── Provided data ──

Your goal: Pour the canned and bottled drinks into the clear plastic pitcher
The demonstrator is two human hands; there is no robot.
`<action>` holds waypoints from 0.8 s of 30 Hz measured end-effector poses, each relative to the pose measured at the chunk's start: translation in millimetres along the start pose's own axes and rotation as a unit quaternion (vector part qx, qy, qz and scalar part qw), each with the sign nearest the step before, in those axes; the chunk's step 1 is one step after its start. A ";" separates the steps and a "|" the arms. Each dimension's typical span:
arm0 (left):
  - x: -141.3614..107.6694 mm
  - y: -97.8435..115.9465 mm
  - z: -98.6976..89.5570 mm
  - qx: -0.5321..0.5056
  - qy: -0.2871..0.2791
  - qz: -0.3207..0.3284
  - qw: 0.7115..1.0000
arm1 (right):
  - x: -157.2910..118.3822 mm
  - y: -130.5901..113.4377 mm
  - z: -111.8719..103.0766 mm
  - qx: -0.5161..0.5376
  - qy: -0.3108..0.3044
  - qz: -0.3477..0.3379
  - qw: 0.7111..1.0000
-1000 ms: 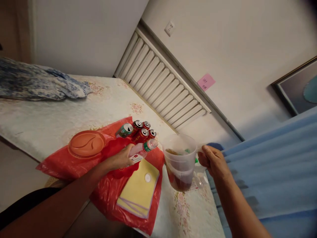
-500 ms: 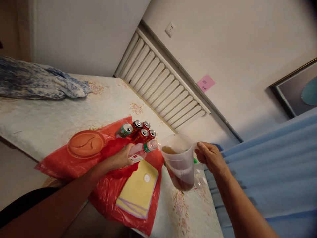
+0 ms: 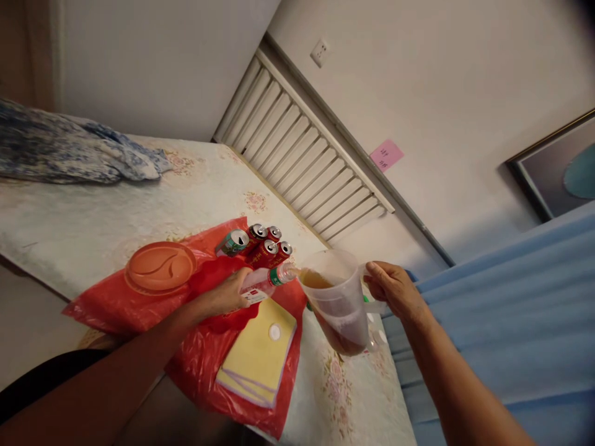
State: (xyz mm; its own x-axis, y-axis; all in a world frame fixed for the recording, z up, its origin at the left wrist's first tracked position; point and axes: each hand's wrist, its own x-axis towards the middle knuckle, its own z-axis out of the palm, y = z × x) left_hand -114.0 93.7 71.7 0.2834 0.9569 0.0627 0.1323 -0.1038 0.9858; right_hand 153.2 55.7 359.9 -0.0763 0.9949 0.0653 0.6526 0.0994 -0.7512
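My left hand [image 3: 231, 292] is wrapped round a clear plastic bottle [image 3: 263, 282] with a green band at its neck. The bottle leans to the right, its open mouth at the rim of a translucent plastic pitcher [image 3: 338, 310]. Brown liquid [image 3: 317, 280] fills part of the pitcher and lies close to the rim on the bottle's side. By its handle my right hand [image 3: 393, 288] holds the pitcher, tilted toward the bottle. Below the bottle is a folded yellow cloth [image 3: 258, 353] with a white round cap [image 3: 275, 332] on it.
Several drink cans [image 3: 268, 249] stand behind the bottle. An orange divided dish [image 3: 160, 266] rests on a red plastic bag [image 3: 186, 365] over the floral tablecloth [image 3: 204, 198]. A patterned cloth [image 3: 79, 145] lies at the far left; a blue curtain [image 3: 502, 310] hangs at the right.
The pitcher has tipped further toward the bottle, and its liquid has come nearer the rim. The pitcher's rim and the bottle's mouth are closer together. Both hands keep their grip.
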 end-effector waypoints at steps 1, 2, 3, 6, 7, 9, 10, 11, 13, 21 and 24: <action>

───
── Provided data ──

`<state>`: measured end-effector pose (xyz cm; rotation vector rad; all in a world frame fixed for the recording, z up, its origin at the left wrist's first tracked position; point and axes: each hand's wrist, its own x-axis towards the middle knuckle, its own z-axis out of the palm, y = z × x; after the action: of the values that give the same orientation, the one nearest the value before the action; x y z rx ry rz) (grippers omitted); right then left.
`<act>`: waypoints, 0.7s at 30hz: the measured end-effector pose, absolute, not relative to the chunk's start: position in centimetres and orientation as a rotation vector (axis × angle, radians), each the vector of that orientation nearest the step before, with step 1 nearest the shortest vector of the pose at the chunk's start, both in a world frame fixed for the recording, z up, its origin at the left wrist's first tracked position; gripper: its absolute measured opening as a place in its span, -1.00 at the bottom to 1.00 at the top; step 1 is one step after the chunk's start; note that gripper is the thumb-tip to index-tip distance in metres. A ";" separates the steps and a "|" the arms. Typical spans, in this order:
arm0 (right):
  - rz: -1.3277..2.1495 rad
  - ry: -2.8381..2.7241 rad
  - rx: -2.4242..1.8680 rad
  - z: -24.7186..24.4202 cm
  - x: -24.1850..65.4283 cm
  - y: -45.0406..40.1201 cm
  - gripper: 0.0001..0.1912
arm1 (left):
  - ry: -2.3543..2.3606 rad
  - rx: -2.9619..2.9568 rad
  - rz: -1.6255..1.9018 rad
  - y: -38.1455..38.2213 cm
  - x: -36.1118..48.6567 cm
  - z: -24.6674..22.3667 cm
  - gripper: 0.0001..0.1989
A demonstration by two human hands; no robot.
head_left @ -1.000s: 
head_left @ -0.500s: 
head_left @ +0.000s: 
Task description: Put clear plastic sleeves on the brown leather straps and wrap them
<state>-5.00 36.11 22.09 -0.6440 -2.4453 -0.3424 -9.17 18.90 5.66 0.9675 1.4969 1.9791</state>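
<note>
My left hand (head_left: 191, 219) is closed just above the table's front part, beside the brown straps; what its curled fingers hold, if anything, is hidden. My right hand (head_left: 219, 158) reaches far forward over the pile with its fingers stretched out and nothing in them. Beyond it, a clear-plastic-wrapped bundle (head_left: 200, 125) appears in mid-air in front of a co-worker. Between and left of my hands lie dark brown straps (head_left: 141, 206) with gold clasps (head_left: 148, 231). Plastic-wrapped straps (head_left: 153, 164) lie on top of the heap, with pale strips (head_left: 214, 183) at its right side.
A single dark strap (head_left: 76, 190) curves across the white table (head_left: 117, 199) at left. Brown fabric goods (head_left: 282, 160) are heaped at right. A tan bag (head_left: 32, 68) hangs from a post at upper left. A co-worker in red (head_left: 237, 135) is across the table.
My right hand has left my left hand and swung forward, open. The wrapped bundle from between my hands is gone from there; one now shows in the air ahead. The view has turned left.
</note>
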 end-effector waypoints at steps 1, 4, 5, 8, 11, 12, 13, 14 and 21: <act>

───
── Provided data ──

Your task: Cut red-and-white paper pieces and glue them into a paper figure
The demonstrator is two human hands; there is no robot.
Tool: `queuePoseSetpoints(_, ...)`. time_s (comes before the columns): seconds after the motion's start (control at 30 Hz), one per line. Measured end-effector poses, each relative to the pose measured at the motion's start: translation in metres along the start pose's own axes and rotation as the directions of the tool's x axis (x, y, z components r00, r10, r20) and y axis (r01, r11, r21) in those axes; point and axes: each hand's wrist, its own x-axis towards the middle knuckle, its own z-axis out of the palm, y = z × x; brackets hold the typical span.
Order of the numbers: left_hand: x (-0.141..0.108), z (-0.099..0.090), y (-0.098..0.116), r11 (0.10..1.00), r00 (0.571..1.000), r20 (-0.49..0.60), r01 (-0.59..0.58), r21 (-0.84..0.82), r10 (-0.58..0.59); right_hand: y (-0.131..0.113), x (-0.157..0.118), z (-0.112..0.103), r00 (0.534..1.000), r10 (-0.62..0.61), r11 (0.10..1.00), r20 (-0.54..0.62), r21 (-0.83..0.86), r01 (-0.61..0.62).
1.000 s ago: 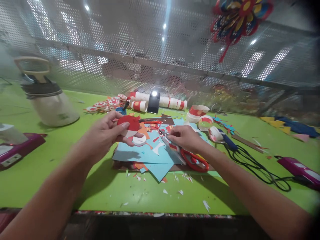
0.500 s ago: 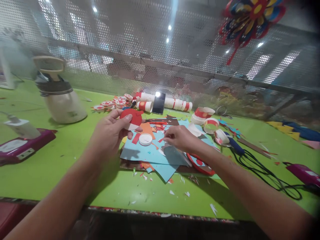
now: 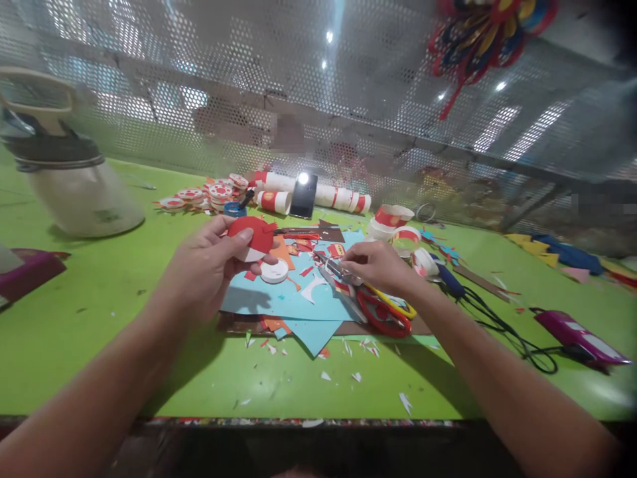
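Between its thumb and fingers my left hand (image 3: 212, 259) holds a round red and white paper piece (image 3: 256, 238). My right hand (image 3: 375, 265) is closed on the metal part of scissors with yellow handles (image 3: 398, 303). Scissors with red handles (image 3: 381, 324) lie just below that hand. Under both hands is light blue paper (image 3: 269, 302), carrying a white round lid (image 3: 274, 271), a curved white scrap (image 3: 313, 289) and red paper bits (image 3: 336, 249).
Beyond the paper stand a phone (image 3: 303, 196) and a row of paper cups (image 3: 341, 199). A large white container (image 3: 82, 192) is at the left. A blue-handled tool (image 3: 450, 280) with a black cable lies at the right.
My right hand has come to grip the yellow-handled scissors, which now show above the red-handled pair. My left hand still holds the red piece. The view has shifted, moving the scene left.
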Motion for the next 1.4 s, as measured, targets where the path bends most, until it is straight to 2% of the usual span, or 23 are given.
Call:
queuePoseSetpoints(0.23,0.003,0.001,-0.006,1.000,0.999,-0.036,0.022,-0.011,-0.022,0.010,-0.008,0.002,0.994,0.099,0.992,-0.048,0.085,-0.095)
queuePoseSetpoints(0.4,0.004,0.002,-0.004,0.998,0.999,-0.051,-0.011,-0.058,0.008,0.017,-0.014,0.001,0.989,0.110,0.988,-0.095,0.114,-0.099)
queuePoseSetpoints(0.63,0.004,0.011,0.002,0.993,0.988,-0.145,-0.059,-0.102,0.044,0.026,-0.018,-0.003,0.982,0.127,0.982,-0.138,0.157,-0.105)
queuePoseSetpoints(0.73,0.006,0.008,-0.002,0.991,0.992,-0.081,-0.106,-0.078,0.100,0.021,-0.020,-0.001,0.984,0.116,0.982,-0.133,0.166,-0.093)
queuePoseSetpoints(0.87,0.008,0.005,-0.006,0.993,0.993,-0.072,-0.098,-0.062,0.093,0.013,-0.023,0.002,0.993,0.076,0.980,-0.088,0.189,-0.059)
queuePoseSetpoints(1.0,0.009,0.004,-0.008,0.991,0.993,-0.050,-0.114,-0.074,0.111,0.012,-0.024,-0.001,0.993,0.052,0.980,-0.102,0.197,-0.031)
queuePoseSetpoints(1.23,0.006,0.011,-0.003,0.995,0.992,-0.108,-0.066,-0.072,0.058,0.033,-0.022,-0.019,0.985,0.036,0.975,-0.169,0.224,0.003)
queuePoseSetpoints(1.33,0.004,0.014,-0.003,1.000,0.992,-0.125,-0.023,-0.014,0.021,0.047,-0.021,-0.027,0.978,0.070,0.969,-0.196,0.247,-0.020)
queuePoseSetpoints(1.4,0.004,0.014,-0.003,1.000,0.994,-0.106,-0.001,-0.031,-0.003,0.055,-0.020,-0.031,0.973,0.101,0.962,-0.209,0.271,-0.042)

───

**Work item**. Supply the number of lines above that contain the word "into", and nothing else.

**Answer below**. 2